Down syndrome identified in 2600-year-old infants through their DNA

Between 770 and 550 B.C.E., in a hilltop village called Alto de la Cruz near the modern Spanish city of Navarro, one infant girl received an unusual burial: Although people in Iron Age Spain usually cremated their dead, the girl was laid to rest beneath the floors of an elaborately decorated dwelling, with grave goods including bronze rings, a shell from the Mediterranean, and three whole sheep or goats. And she wasn’t alone: Archaeologists working in the 1940s and ’50s found dozens of infants buried below the floors in Alto de la Cruz and another nearby village built more than 2600 years ago. “The main question was: What is special about these children?” says Roberto Risch, an archaeologist at the Autonomous University of Barcelona.

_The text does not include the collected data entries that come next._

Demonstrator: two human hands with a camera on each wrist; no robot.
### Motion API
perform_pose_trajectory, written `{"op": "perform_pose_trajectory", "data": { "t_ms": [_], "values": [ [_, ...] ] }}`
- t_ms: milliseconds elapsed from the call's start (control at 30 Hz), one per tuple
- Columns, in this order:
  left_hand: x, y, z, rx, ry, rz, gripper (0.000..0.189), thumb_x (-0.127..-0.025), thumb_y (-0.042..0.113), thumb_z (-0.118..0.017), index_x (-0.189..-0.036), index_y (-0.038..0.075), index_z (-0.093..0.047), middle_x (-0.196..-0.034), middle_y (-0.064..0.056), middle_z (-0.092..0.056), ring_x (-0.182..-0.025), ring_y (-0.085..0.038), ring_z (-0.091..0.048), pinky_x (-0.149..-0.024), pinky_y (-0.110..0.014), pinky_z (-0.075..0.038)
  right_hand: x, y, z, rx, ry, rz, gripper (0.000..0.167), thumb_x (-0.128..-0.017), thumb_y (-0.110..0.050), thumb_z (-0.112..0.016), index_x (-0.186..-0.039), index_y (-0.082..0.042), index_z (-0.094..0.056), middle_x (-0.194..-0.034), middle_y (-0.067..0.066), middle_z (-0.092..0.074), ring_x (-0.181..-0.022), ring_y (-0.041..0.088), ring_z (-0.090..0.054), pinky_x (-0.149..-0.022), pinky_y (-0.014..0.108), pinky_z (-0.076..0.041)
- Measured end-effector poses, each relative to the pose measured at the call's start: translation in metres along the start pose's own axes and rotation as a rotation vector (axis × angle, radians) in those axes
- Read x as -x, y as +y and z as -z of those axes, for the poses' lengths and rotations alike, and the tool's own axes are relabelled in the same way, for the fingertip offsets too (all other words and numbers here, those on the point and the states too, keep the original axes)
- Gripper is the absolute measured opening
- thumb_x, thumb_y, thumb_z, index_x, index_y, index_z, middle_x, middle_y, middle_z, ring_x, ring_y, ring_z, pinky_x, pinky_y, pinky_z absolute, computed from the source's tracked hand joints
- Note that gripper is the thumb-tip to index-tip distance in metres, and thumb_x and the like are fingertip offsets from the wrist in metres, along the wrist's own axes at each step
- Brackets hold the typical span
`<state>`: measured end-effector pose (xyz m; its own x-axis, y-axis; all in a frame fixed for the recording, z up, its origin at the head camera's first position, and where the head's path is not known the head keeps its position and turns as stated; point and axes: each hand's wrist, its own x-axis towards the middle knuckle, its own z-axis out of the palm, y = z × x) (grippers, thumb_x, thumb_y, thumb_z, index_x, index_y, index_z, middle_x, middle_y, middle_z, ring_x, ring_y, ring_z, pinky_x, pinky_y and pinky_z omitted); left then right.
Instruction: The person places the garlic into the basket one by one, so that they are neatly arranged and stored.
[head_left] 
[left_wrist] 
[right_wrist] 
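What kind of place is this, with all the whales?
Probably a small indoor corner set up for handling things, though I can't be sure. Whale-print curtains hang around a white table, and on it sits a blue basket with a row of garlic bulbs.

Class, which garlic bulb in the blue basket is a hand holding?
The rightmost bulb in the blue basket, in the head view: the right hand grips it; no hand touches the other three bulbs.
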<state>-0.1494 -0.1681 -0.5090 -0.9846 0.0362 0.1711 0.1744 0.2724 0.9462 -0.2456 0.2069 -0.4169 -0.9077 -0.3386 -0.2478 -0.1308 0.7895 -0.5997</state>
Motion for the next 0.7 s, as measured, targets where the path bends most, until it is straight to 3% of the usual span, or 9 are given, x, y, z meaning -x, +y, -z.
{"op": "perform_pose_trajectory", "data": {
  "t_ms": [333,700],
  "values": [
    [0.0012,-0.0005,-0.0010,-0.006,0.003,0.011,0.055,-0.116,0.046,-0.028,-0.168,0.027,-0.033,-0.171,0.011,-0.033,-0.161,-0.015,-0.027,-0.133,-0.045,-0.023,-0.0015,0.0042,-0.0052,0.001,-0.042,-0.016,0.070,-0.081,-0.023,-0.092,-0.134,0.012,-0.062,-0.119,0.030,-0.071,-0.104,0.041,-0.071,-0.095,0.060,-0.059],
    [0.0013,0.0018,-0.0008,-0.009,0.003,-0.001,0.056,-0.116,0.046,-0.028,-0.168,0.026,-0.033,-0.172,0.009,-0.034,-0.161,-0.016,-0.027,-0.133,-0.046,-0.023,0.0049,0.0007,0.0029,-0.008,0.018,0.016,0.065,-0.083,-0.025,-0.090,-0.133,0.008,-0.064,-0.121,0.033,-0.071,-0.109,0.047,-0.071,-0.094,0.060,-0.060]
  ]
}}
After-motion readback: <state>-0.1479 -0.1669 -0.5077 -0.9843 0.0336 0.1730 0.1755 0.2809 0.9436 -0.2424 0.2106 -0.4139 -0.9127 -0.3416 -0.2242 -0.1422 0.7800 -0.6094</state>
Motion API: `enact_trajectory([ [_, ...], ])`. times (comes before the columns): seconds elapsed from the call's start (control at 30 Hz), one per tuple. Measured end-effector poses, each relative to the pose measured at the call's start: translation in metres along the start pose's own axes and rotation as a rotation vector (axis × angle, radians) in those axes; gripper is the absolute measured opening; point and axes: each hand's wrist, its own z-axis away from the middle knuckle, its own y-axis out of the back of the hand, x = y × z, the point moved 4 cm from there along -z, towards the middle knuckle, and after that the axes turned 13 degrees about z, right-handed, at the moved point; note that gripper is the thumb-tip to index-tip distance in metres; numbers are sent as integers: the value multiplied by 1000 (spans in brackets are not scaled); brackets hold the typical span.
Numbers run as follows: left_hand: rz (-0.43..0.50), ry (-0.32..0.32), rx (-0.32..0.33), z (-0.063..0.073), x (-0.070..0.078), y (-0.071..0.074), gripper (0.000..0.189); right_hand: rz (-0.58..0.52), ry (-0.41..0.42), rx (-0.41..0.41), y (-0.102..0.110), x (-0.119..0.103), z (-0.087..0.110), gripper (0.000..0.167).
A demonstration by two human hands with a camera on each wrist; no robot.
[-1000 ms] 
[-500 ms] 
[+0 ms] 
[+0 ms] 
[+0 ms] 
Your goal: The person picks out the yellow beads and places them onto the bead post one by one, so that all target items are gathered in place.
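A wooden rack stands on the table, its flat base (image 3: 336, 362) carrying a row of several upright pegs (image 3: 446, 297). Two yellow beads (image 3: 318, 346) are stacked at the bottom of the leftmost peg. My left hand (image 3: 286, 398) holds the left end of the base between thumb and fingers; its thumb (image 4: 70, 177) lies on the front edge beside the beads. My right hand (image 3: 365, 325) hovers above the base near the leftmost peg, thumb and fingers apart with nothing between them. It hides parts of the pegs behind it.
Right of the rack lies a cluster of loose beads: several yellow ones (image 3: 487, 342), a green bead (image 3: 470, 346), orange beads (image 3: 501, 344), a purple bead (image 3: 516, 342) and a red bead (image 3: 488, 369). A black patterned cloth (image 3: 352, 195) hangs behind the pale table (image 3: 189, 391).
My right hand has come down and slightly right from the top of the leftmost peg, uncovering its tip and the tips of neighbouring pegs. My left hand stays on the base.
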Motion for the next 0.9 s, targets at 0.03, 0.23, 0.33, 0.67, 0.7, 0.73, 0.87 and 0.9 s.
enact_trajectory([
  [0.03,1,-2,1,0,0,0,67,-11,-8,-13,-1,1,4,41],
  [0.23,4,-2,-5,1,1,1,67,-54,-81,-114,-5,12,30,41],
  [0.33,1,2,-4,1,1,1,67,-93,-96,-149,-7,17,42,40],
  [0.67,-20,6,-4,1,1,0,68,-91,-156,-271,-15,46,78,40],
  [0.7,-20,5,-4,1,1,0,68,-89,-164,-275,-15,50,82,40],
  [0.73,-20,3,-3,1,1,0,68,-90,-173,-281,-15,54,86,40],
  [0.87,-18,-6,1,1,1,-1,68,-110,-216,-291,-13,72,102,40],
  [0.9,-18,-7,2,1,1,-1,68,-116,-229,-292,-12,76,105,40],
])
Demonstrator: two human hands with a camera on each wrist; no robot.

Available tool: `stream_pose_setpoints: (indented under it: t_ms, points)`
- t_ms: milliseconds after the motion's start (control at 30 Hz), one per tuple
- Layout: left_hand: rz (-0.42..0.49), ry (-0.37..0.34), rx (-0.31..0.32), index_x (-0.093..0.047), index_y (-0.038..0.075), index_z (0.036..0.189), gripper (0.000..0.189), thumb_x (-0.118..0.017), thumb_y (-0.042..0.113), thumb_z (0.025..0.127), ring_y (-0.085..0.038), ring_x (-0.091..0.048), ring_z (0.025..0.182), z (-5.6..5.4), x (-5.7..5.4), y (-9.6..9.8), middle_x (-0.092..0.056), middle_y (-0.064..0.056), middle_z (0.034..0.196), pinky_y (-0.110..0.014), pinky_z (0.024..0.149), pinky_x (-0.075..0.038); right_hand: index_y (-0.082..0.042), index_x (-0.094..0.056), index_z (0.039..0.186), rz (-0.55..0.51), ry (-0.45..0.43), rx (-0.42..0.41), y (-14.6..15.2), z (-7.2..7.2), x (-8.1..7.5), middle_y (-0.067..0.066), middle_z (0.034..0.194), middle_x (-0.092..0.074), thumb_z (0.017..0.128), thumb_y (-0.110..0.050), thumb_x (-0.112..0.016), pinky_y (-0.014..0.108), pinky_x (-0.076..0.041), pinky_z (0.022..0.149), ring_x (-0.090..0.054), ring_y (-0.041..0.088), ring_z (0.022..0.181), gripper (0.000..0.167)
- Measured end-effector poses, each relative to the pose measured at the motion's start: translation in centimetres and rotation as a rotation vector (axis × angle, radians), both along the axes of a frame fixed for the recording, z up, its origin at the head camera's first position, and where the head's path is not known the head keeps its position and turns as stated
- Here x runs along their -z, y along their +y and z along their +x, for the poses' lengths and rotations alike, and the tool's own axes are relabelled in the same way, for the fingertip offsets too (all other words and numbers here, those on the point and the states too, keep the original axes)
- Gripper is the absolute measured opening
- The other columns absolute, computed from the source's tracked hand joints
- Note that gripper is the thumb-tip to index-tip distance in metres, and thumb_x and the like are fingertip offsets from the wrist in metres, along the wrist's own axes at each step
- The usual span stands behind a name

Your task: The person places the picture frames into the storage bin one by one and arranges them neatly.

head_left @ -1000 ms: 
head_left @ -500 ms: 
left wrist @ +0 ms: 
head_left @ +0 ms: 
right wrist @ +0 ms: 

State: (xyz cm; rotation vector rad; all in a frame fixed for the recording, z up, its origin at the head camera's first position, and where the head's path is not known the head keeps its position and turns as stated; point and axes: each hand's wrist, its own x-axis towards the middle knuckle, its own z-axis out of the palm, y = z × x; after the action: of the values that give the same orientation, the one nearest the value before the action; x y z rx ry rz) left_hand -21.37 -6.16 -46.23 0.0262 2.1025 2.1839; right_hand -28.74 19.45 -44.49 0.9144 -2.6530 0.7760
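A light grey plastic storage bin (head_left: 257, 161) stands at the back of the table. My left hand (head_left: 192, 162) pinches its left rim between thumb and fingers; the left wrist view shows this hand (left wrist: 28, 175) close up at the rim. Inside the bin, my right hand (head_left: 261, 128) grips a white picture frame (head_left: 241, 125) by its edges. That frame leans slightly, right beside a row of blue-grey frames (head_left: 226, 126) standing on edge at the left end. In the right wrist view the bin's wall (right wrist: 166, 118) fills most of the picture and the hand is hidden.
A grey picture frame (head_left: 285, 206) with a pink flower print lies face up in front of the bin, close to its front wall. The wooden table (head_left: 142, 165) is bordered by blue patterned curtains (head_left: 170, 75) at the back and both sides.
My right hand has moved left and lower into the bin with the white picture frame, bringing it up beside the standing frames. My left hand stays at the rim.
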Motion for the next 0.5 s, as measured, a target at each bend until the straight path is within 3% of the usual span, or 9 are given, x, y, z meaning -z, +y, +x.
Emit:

Now, researchers know that four of the 35 buried babies had chromosomal abnormalities and likely could not have lived long, given the medical care of the time. In a study published today in Nature Communications , researchers discovered that the girl with rings and two other buried infants had Down syndrome, also known as trisomy 21. Another infant had trisomy 18, or Edwards syndrome. It’s the first time the latter condition has been identified in the archaeological record. “This was totally unexpected,” says Risch, a co-author of the new study. Given that Down syndrome occurs in an estimated one in 700 pregnancies today, “four out of 35 is quite a lot.” The study supports previou...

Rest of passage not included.